What you have to do —
When writing out the entries below, keep only the lines from the line with "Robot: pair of" to the line with "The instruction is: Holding", both included, exactly as they are, and leave the pictures aside.

Extracted data entries
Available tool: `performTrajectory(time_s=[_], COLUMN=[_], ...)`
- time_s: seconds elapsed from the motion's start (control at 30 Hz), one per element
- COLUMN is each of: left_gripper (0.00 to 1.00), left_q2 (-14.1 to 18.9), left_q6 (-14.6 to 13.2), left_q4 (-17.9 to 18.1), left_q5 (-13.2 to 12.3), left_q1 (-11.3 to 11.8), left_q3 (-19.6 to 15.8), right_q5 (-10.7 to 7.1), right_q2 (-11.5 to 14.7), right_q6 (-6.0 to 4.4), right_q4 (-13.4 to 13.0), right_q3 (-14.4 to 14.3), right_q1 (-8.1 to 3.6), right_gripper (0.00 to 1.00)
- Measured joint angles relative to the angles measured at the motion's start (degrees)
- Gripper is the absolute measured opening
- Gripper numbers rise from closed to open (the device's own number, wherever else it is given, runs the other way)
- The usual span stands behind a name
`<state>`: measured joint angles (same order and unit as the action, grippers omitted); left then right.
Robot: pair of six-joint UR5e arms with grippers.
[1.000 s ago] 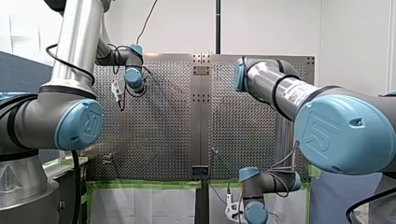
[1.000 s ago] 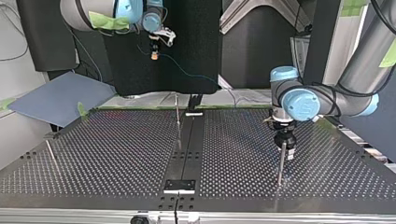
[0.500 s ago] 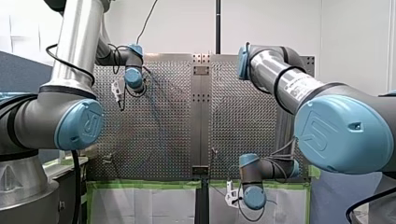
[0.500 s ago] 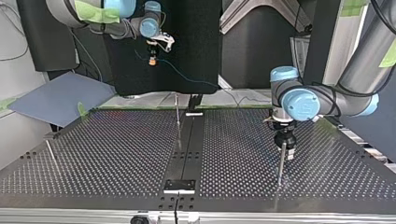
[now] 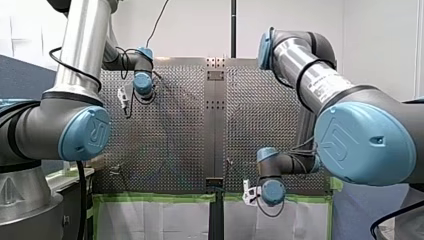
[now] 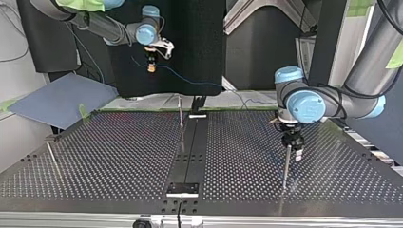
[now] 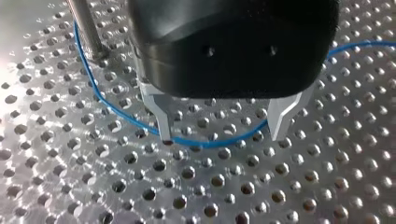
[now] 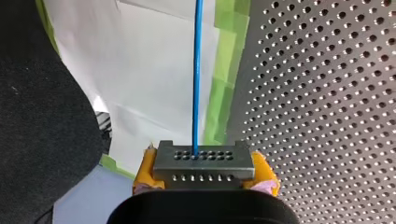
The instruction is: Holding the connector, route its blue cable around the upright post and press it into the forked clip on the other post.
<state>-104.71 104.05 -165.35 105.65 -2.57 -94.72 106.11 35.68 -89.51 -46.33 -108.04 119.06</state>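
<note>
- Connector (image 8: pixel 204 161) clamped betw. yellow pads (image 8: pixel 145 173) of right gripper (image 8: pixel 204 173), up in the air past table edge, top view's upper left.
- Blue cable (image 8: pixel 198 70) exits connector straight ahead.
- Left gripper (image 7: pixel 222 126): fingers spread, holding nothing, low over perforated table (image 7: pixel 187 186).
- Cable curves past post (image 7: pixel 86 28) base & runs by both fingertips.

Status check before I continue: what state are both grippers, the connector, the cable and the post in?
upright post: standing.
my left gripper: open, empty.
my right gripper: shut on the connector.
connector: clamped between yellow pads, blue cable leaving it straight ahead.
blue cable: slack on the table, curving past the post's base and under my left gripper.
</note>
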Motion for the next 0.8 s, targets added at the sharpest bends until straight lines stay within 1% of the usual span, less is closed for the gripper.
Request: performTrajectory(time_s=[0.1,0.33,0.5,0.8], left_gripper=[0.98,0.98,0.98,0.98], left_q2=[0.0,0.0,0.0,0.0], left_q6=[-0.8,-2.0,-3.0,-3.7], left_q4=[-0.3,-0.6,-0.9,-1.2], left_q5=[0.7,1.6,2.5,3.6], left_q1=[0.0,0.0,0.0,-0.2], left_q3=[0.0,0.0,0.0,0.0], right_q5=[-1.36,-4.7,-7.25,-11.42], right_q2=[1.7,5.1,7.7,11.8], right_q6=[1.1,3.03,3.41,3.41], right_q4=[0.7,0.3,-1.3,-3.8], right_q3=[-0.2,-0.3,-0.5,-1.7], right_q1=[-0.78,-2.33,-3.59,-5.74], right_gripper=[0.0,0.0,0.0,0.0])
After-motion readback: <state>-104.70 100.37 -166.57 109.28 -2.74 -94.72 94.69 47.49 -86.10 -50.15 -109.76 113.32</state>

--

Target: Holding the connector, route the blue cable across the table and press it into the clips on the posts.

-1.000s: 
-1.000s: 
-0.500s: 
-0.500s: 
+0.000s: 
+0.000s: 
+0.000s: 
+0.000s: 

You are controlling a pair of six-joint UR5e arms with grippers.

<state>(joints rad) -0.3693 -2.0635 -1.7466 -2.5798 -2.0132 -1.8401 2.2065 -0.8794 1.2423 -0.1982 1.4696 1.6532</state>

Answer box —
Robot: pair of six-joint UR5e arms with grippers.
[1.000 s ago] 
[1.000 s ago] 
[0.500 s ago] 
[0.500 s ago] 
[now] 
[now] 
[now] 
[now] 
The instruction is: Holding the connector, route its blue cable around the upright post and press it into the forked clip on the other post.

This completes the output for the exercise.